Exercise description » Retype everything in the entries that follow, exactly as shown.

Records for this exercise »
■ ■ ■

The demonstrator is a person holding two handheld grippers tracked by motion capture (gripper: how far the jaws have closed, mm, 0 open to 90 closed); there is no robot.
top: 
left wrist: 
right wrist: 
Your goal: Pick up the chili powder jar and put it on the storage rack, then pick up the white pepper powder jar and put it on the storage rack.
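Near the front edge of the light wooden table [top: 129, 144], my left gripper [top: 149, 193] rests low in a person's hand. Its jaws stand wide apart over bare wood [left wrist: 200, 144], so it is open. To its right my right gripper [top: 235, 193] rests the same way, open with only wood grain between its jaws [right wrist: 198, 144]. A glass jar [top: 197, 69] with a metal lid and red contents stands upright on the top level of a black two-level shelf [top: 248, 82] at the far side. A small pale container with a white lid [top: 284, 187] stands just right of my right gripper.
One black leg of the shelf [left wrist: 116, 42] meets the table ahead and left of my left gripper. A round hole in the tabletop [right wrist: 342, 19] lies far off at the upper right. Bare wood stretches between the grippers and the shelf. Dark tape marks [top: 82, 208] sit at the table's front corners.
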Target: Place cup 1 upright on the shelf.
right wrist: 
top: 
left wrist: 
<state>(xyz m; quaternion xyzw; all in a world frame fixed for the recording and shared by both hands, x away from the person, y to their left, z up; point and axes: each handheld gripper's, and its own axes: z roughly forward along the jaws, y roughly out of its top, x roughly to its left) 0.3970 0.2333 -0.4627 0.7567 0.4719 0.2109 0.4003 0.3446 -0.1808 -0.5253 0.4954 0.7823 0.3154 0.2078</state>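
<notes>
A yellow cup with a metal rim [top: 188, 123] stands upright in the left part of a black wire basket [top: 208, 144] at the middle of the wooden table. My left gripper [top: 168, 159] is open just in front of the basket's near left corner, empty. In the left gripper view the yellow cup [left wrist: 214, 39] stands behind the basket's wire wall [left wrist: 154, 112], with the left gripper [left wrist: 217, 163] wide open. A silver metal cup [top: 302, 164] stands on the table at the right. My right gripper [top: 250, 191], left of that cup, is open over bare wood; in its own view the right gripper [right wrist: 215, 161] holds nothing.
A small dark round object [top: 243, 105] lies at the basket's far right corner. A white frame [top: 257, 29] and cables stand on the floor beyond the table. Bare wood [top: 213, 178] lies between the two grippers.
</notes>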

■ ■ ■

Result for this exercise »
The demonstrator is a person holding two handheld grippers tracked by motion capture (gripper: how far the jaws have closed, mm, 0 open to 90 closed); there is no robot.
top: 
left wrist: 
right wrist: 
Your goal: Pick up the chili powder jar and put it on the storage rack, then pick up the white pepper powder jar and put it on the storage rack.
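Near the front edge of the light wooden table [top: 129, 144], my left gripper [top: 149, 193] rests low in a person's hand. Its jaws stand wide apart over bare wood [left wrist: 200, 144], so it is open. To its right my right gripper [top: 235, 193] rests the same way, open with only wood grain between its jaws [right wrist: 198, 144]. A glass jar [top: 197, 69] with a metal lid and red contents stands upright on the top level of a black two-level shelf [top: 248, 82] at the far side. A small pale container with a white lid [top: 284, 187] stands just right of my right gripper.
One black leg of the shelf [left wrist: 116, 42] meets the table ahead and left of my left gripper. A round hole in the tabletop [right wrist: 342, 19] lies far off at the upper right. Bare wood stretches between the grippers and the shelf. Dark tape marks [top: 82, 208] sit at the table's front corners.
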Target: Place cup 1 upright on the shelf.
right wrist: 
top: 
left wrist: 
<state>(xyz m; quaternion xyzw; all in a world frame fixed for the recording and shared by both hands, x away from the person, y to their left, z up; point and axes: each handheld gripper's, and its own axes: z roughly forward along the jaws, y roughly out of its top, x roughly to its left) 0.3970 0.2333 -0.4627 0.7567 0.4719 0.2109 0.4003 0.3446 -0.1808 -0.5253 0.4954 0.7823 0.3154 0.2078</state>
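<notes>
A yellow cup with a metal rim [top: 188, 123] stands upright in the left part of a black wire basket [top: 208, 144] at the middle of the wooden table. My left gripper [top: 168, 159] is open just in front of the basket's near left corner, empty. In the left gripper view the yellow cup [left wrist: 214, 39] stands behind the basket's wire wall [left wrist: 154, 112], with the left gripper [left wrist: 217, 163] wide open. A silver metal cup [top: 302, 164] stands on the table at the right. My right gripper [top: 250, 191], left of that cup, is open over bare wood; in its own view the right gripper [right wrist: 215, 161] holds nothing.
A small dark round object [top: 243, 105] lies at the basket's far right corner. A white frame [top: 257, 29] and cables stand on the floor beyond the table. Bare wood [top: 213, 178] lies between the two grippers.
</notes>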

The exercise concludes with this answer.